Records from a data source:
=== Section Start ===
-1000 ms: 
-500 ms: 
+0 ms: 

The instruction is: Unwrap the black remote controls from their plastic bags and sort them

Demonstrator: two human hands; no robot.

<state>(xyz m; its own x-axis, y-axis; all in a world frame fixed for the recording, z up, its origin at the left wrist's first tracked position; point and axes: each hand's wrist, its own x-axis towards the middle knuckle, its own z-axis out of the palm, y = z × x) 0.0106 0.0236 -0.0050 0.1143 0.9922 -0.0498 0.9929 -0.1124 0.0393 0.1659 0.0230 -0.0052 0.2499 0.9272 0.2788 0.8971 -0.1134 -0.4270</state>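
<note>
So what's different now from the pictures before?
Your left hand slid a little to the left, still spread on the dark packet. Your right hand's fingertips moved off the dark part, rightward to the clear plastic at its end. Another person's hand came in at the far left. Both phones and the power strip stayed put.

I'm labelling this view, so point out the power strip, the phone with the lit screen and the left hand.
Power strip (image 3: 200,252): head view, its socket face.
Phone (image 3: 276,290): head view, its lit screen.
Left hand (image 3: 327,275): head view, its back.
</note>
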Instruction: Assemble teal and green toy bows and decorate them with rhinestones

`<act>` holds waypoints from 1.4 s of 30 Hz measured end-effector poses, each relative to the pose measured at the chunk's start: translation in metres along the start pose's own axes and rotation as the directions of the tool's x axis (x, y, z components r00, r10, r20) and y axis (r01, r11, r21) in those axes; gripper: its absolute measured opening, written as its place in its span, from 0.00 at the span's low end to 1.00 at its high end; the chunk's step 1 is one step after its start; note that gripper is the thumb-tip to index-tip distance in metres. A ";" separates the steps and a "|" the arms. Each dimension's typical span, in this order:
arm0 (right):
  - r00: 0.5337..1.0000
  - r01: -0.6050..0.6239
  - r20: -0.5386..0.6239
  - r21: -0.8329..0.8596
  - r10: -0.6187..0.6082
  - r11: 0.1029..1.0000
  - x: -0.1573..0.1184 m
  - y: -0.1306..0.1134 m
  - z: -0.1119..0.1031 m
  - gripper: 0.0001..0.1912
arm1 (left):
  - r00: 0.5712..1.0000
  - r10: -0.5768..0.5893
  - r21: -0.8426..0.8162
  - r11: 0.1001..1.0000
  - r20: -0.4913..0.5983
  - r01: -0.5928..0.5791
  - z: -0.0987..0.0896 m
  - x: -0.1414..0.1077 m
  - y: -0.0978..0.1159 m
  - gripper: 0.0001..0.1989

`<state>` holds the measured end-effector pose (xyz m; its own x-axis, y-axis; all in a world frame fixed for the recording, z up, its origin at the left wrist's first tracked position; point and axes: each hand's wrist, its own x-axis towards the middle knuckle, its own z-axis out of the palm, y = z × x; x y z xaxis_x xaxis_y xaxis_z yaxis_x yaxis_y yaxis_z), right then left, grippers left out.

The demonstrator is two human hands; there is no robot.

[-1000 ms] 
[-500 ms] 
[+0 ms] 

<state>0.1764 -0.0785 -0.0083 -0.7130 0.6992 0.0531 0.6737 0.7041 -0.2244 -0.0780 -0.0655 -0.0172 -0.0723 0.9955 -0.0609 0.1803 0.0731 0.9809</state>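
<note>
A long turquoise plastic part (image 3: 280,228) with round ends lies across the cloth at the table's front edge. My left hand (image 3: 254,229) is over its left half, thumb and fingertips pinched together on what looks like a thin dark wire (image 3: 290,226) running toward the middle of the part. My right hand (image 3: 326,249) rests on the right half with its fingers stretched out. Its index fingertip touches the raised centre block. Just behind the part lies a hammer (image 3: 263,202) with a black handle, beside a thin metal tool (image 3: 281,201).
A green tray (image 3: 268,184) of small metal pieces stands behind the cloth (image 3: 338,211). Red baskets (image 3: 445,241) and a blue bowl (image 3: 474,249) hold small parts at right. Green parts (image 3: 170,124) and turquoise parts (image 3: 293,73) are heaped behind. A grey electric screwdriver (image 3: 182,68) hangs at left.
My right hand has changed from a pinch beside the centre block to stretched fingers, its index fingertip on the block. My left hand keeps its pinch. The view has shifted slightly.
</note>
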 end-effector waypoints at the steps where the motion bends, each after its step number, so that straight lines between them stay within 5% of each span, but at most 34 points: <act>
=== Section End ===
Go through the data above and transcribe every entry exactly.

-- Task solution --
-1000 ms: 
-500 ms: 
+0 ms: 

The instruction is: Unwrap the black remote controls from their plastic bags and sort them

Demonstrator: two human hands; no robot.

<state>(xyz m; its own x-axis, y-axis; all in a world frame fixed for the recording, z up, its origin at the left wrist's first tracked position; point and axes: each hand's wrist, its own x-axis towards the middle knuckle, its own z-axis out of the palm, y = z × x) 0.0106 0.0236 -0.0050 0.1143 0.9922 -0.0498 0.9929 -0.1124 0.0393 0.1659 0.0230 -0.0052 0.2499 0.9272 0.2788 0.8971 -0.1134 -0.4270</state>
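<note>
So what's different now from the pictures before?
Your left hand slid a little to the left, still spread on the dark packet. Your right hand's fingertips moved off the dark part, rightward to the clear plastic at its end. Another person's hand came in at the far left. Both phones and the power strip stayed put.

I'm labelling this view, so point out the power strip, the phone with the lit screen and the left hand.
Power strip (image 3: 200,252): head view, its socket face.
Phone (image 3: 276,290): head view, its lit screen.
Left hand (image 3: 327,275): head view, its back.
</note>
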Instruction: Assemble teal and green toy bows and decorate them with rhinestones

`<act>` holds waypoints from 1.4 s of 30 Hz measured end-effector poses, each relative to the pose measured at the chunk's start: translation in metres along the start pose's own axes and rotation as the directions of the tool's x axis (x, y, z components r00, r10, r20) and y axis (r01, r11, r21) in those axes; gripper: its absolute measured opening, written as its place in its span, from 0.00 at the span's low end to 1.00 at its high end; the chunk's step 1 is one step after its start; note that gripper is the thumb-tip to index-tip distance in metres. A ";" separates the steps and a "|" the arms. Each dimension's typical span, in this order:
arm0 (right):
  - r00: 0.5337..1.0000
  - r01: -0.6050..0.6239
  - r20: -0.5386..0.6239
  - r21: -0.8329..0.8596
  - r10: -0.6187..0.6082
  - r11: 0.1029..1.0000
  - x: -0.1573..0.1184 m
  - y: -0.1306..0.1134 m
  - z: -0.1119..0.1031 m
  - gripper: 0.0001..0.1912
arm1 (left):
  - r00: 0.5712..1.0000
  - r10: -0.5768..0.5893
  - r21: -0.8426..0.8162
  - r11: 0.1001..1.0000
  - r20: -0.4913..0.5983
  - r01: -0.5928..0.5791
  - z: -0.0987..0.0896 m
  - x: -0.1414..0.1077 m
  - y: -0.0978..0.1159 m
  - gripper: 0.0001..0.1989

`<state>` holds the measured end-effector pose (xyz m; its own x-axis, y-axis; all in a world frame fixed for the recording, z up, its origin at the left wrist's first tracked position; point and axes: each hand's wrist, its own x-axis towards the middle knuckle, its own z-axis out of the palm, y = z × x; x y z xaxis_x xaxis_y xaxis_z yaxis_x yaxis_y yaxis_z), right then left, grippers left out.

The demonstrator is two human hands; there is no robot.

[-1000 ms] 
[-500 ms] 
[+0 ms] 

<state>0.1764 -0.0785 -0.0083 -0.7130 0.6992 0.0531 0.6737 0.7041 -0.2244 -0.0780 -0.0655 -0.0172 -0.0723 0.9955 -0.0609 0.1803 0.0731 0.9809</state>
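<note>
A long turquoise plastic part (image 3: 280,228) with round ends lies across the cloth at the table's front edge. My left hand (image 3: 254,229) is over its left half, thumb and fingertips pinched together on what looks like a thin dark wire (image 3: 290,226) running toward the middle of the part. My right hand (image 3: 326,249) rests on the right half with its fingers stretched out. Its index fingertip touches the raised centre block. Just behind the part lies a hammer (image 3: 263,202) with a black handle, beside a thin metal tool (image 3: 281,201).
A green tray (image 3: 268,184) of small metal pieces stands behind the cloth (image 3: 338,211). Red baskets (image 3: 445,241) and a blue bowl (image 3: 474,249) hold small parts at right. Green parts (image 3: 170,124) and turquoise parts (image 3: 293,73) are heaped behind. A grey electric screwdriver (image 3: 182,68) hangs at left.
My right hand has changed from a pinch beside the centre block to stretched fingers, its index fingertip on the block. My left hand keeps its pinch. The view has shifted slightly.
</note>
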 end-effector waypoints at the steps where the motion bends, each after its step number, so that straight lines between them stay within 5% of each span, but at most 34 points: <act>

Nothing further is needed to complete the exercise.